Sto parlando naturalmente della meravigliosa ed eterea Jeanne Moreau, una delle attrici più versatili e incisive del cinema francese, dotata di un fascino unico e sorprendente. La ritroveremo più tardi anche in
Mi piace ancora citare Adèle H., una storia d’amore, (1975) uno dei suoi film più belli, la cui protagonista interpretata da una brava e intensa Isabelle Adjani, è la figlia dell’uomo più celebre del mondo, di cui si parla sempre ma non lo si vede mai, e che solo a metà del film viene rivelata la preziosa identità di questa giovane donna, che nemmeno io voglio adesso rivelare, per non rovinare la sorpresa a coloro che non l’hanno ancora visto.

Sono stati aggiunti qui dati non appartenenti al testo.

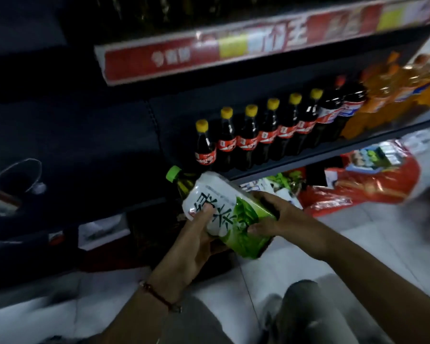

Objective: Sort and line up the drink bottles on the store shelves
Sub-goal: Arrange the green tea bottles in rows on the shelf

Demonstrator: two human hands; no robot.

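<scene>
Your head camera: looks forward and down, tilted, close over hands, facing shelf and floor.

Both forearms bare to the frame edge, no sleeves showing; hands ungloved: left hand, right hand. Thin red cord bracelet around the left wrist, with a small pale bead or clasp at each end of the visible stretch. Grey trousers over the knees at bottom of view, fabric blurred.
</scene>
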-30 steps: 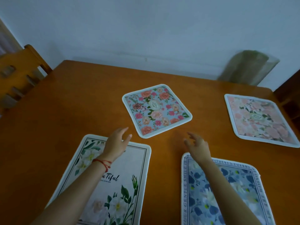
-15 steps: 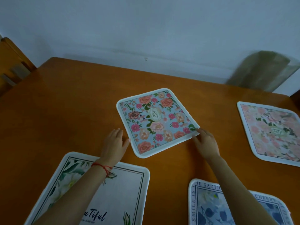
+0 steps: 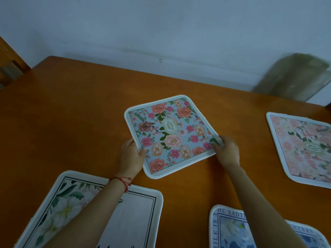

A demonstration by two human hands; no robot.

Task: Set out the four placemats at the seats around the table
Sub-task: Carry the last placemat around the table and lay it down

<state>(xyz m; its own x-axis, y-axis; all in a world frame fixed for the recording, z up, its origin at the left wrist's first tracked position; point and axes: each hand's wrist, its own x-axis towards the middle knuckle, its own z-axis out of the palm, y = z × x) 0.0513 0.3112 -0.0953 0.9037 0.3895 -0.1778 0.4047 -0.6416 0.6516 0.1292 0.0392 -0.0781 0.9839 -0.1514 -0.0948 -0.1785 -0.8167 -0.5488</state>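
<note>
A blue floral placemat (image 3: 171, 133) with pink and orange flowers lies skewed in the middle of the wooden table (image 3: 71, 122). My left hand (image 3: 131, 154) grips its left edge, thumb on top. At the mat's right corner, my right hand (image 3: 227, 150) pinches the rim. A pale pink floral placemat (image 3: 302, 147) lies at the right. A white placemat (image 3: 80, 210) with green leaves sits at the near left under my left forearm. A blue-and-white lettered placemat (image 3: 231, 228) sits at the near right under my right forearm.
A wooden chair (image 3: 9, 65) stands at the table's far left corner. A blurred greenish chair back (image 3: 292, 76) stands beyond the far right edge. A white wall runs close behind the table's far edge.
Both hands reached forward from the near mats to the blue floral placemat and took hold of its left edge and right corner. The view moved forward, so the mat looks closer.
</note>
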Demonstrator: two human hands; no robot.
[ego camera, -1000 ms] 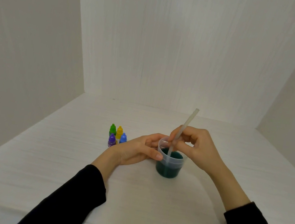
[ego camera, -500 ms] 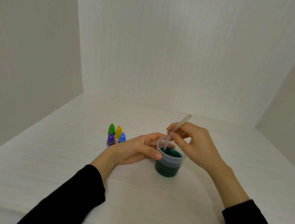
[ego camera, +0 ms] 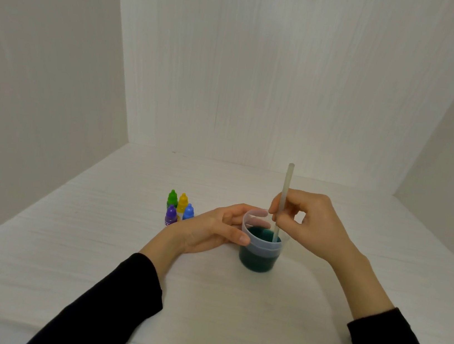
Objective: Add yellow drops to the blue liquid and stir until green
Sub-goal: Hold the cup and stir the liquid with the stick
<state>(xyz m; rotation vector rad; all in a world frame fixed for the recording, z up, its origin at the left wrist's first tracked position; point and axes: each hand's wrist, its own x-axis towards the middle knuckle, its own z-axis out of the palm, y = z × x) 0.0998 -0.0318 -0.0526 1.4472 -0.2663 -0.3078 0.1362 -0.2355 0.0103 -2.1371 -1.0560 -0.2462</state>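
left hand (ego camera: 205,231) curled round cup (ego camera: 259,252), right hand (ego camera: 311,224) pinching straw (ego camera: 282,206), bottles (ego camera: 178,208) just beside

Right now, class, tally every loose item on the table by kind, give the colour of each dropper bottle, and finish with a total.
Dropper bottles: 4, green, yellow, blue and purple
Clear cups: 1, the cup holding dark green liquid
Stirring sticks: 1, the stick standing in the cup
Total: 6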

Truffaut è stato un grande regista che ha operato su più livelli, come critico era implacabile, come sceneggiatore geniale, come scrittore appassionato, ma soprattutto è stato un “rivoluzionario” grazie a quella lunga ed articolata elaborazione teorica meglio conosciuta come “Nouvelle Vague”.
Un turbolento gruppo di giovani cineasti, Godard, Chabrol, Rohmer e naturalmente Truffaut, fondano un nuovo linguaggio cinematografico, una “nuova onda” appunto, nel quale il regista diventa il vero artefice del suo lavoro, coniando questa nuova “idea di cinema” frutto del pensiero teorico e riflessivo di questo nuovo gruppo di intellettuali.
Ricordo ancora adesso un articolo piuttosto polemico, apparso nel 1954 sul numero 31 dei Cahiers du cinéma, intitolato “Una certa tendenza del cinema francese” dove Truffaut elaborava quella che lui stesso definiva “la politica degli autori” in contrapposizione a quella “tradizione di qualità” all’epoca molto diffusa.
L’impronta che la Nouvelle Vague ha lasciato nel cinema è stata così forte che ancora oggi, nei film di registi del calibro di Lynch e Tarantino, si può ancora percepire un certo tocco cinematografico ispirato a tale rivoluzionario movimento, e di questo ne siamo grati anche a Francois Truffaut che, il 21 ottobre 1984 per un tumore al cervello, ha lasciato doppio un vuoto incolmabile nella sua vera arte di fare cinema.